WHAT TO DO: Restate word for word the lines between the start of the material and the line with "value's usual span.", keeping both of those ends and none of the pictures.

SUPPLIED INFORMATION:
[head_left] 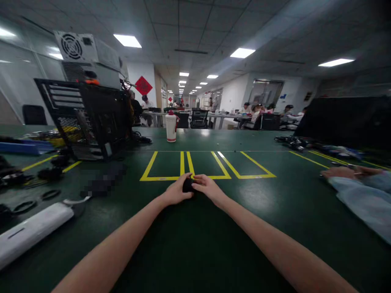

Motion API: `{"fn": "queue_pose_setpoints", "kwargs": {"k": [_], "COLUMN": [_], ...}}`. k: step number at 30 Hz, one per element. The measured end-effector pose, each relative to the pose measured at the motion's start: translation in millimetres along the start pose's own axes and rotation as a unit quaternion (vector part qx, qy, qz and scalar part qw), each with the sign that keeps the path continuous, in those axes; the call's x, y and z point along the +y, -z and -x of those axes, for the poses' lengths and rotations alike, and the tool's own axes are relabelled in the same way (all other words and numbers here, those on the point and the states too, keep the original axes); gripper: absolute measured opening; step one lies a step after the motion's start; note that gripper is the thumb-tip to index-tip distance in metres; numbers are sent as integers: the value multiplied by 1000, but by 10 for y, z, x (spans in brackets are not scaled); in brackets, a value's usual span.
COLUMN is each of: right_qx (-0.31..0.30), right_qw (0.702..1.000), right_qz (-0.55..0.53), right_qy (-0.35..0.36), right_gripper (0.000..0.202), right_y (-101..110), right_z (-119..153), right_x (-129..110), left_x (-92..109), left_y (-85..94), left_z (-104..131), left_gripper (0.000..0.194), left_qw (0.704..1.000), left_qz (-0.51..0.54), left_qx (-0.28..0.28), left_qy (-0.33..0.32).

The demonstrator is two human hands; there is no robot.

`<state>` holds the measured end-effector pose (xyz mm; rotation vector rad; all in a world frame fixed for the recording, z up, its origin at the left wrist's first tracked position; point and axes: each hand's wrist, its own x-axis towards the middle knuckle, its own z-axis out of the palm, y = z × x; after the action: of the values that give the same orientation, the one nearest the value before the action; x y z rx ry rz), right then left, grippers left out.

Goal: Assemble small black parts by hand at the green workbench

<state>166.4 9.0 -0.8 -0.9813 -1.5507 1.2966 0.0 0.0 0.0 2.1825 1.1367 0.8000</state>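
Both arms reach forward over the green table (pixel 195 240). My left hand (pixel 176 191) has its fingers and thumb closed round a small black object (pixel 187 185), whose kind I cannot make out. From the other side my right hand (pixel 209 188) grips the same object with bent fingers. Much of the object is hidden by the fingers. The hands meet just in front of the yellow taped rectangles (pixel 161 178) on the tabletop.
At left stand a black computer case (pixel 104 118) with a metal power supply unit (pixel 81 49) on it, a blue tray (pixel 26 147), cables and a white device (pixel 36 232). A white cup (pixel 171 127) stands ahead. At right are a person's sleeved arms (pixel 360 195).
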Motion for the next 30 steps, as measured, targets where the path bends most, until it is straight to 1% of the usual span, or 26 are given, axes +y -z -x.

EXERCISE RESULT:
[head_left] 

Motion API: `{"fn": "queue_pose_setpoints", "kwargs": {"k": [_], "COLUMN": [_], ...}}`. k: step number at 30 Hz, one per element. The measured end-effector pose, each relative to the pose measured at the motion's start: translation in millimetres along the start pose's own axes and rotation as a unit quaternion (vector part qx, qy, qz and scalar part qw), each with the sign that keeps the path continuous, in those axes; the call's x, y and z point along the +y, -z and -x of those axes, for the poses' lengths and rotations alike, and the tool's own axes are relabelled in the same way (all other words and numbers here, those on the point and the states too, keep the original axes); gripper: absolute measured opening; step one lies a step after the motion's start; note that gripper is the thumb-tip to index-tip distance in metres; numbers are sent as integers: the value multiplied by 1000, but by 10 for y, z, x (spans in brackets are not scaled); in brackets, a value's usual span.

No additional output will be produced.